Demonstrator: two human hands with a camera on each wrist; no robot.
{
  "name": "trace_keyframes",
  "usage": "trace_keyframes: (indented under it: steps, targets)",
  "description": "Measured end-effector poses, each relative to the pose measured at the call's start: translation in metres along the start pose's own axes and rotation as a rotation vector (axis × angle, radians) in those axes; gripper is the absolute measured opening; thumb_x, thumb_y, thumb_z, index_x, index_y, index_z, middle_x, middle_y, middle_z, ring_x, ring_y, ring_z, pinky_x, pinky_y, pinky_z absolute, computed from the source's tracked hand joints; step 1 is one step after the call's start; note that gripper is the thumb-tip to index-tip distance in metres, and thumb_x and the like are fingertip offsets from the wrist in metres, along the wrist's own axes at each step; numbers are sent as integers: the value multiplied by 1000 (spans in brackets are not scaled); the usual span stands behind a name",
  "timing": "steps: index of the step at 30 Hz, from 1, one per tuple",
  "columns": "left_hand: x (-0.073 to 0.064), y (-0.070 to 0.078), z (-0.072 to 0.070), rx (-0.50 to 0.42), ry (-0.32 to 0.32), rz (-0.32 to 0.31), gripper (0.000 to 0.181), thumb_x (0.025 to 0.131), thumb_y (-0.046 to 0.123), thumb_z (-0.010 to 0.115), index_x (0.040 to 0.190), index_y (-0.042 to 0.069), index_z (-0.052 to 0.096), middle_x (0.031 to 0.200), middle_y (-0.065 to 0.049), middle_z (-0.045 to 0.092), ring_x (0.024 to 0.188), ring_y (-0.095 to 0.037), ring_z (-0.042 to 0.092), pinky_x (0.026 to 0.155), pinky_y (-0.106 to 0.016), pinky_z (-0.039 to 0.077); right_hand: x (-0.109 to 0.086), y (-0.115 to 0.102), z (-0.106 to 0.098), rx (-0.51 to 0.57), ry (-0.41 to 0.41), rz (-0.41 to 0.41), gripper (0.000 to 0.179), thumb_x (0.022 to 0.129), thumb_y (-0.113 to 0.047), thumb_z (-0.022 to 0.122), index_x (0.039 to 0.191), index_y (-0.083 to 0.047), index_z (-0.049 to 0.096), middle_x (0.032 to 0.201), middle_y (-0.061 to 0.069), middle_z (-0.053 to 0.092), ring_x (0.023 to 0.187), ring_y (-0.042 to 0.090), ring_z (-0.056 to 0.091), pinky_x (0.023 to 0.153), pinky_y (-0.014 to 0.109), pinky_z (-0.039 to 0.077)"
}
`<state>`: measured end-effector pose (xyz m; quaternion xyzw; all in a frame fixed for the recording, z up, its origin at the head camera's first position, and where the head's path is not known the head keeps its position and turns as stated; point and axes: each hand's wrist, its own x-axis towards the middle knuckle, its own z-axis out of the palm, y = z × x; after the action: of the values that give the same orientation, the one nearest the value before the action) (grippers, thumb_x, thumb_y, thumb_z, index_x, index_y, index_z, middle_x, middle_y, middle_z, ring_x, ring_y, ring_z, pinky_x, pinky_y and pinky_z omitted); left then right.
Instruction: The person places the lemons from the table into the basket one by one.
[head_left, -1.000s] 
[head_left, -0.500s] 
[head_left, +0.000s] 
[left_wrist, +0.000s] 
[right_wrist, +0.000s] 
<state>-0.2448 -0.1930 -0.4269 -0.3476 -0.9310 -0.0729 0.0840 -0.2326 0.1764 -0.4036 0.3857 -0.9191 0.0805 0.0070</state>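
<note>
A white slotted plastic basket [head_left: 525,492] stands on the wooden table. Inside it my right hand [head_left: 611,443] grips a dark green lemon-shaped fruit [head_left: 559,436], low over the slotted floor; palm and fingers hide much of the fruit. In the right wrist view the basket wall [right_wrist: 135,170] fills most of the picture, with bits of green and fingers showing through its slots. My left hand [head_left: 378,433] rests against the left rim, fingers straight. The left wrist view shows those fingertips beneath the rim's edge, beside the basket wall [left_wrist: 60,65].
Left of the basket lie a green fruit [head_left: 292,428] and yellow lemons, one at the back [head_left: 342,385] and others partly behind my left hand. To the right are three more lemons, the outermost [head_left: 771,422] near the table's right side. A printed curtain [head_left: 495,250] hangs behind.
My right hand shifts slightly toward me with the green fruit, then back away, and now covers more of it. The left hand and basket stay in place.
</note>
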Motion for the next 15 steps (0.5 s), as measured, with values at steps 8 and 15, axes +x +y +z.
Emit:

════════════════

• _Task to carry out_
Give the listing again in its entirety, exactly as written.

• _Finished task_
Demonstrator: two human hands with a camera on each wrist; no robot.
{
  "name": "trace_keyframes",
  "usage": "trace_keyframes: (indented under it: steps, targets)",
  "description": "Measured end-effector poses, each relative to the pose measured at the call's start: translation in metres along the start pose's own axes and rotation as a rotation vector (axis × angle, radians) in those axes; gripper is the absolute measured opening; thumb_x, thumb_y, thumb_z, index_x, index_y, index_z, middle_x, middle_y, middle_z, ring_x, ring_y, ring_z, pinky_x, pinky_y, pinky_z absolute, computed from the source's tracked hand joints; step 1 is one step after the call's start; note that gripper is the thumb-tip to index-tip distance in metres, and thumb_x and the like are fingertip offsets from the wrist in metres, along the wrist's own axes at each step; numbers are sent as integers: the value multiplied by 1000 (spans in brackets are not scaled); the usual span stands behind a name",
  "timing": "steps: index of the step at 30 Hz, from 1, one per tuple",
  "columns": "left_hand: x (-0.073 to 0.064), y (-0.070 to 0.078), z (-0.072 to 0.070), rx (-0.50 to 0.42), ry (-0.32 to 0.32), rz (-0.32 to 0.31), gripper (0.000 to 0.181), thumb_x (0.025 to 0.131), thumb_y (-0.046 to 0.123), thumb_z (-0.010 to 0.115), index_x (0.040 to 0.190), index_y (-0.042 to 0.069), index_z (-0.052 to 0.096), middle_x (0.031 to 0.200), middle_y (-0.065 to 0.049), middle_z (-0.045 to 0.092), ring_x (0.024 to 0.188), ring_y (-0.095 to 0.037), ring_z (-0.042 to 0.092), pinky_x (0.026 to 0.155), pinky_y (-0.106 to 0.016), pinky_z (-0.039 to 0.077); right_hand: x (-0.109 to 0.086), y (-0.115 to 0.102), z (-0.106 to 0.098), rx (-0.51 to 0.57), ry (-0.41 to 0.41), rz (-0.41 to 0.41), gripper (0.000 to 0.179), thumb_x (0.022 to 0.129), thumb_y (-0.113 to 0.047), thumb_z (-0.022 to 0.122), index_x (0.039 to 0.191), index_y (-0.083 to 0.047), index_z (-0.049 to 0.096), middle_x (0.032 to 0.201), middle_y (-0.061 to 0.069), middle_z (-0.053 to 0.092), ring_x (0.023 to 0.187), ring_y (-0.042 to 0.090), ring_z (-0.056 to 0.091), pinky_x (0.023 to 0.153), pinky_y (-0.014 to 0.109), pinky_z (-0.039 to 0.077)"
}
`<state>`: measured end-effector pose (xyz m; quaternion xyzw; all in a frame fixed for the recording, z up, its origin at the head camera's first position, and where the head's path is not known the head keeps its position and turns as stated; point and axes: each hand's wrist, its own x-axis towards the middle knuckle, its own z-axis out of the palm, y = z × x; after the action: of the values that give the same orientation, the one nearest the value before the action) (grippers, thumb_x, thumb_y, thumb_z, index_x, index_y, index_z, middle_x, middle_y, middle_z, ring_x, ring_y, ring_z, pinky_x, pinky_y and pinky_z omitted); left then right.
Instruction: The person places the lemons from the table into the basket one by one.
[head_left, -1.000s] 
[head_left, -0.500s] 
[head_left, +0.000s] 
[left_wrist, +0.000s] 
[right_wrist, +0.000s] 
<state>-0.2448 -0.1930 -0.4269 -0.3476 -0.9310 -0.0729 0.0840 -0.2326 0.1764 -0.4036 0.3857 -0.9191 0.0805 0.0070</state>
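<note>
A white slotted plastic basket [head_left: 525,492] stands on the wooden table. Inside it my right hand [head_left: 611,443] grips a dark green lemon-shaped fruit [head_left: 559,436], low over the slotted floor; palm and fingers hide much of the fruit. In the right wrist view the basket wall [right_wrist: 135,170] fills most of the picture, with bits of green and fingers showing through its slots. My left hand [head_left: 378,433] rests against the left rim, fingers straight. The left wrist view shows those fingertips beneath the rim's edge, beside the basket wall [left_wrist: 60,65].
Left of the basket lie a green fruit [head_left: 292,428] and yellow lemons, one at the back [head_left: 342,385] and others partly behind my left hand. To the right are three more lemons, the outermost [head_left: 771,422] near the table's right side. A printed curtain [head_left: 495,250] hangs behind.
My right hand shifts slightly toward me with the green fruit, then back away, and now covers more of it. The left hand and basket stay in place.
</note>
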Motion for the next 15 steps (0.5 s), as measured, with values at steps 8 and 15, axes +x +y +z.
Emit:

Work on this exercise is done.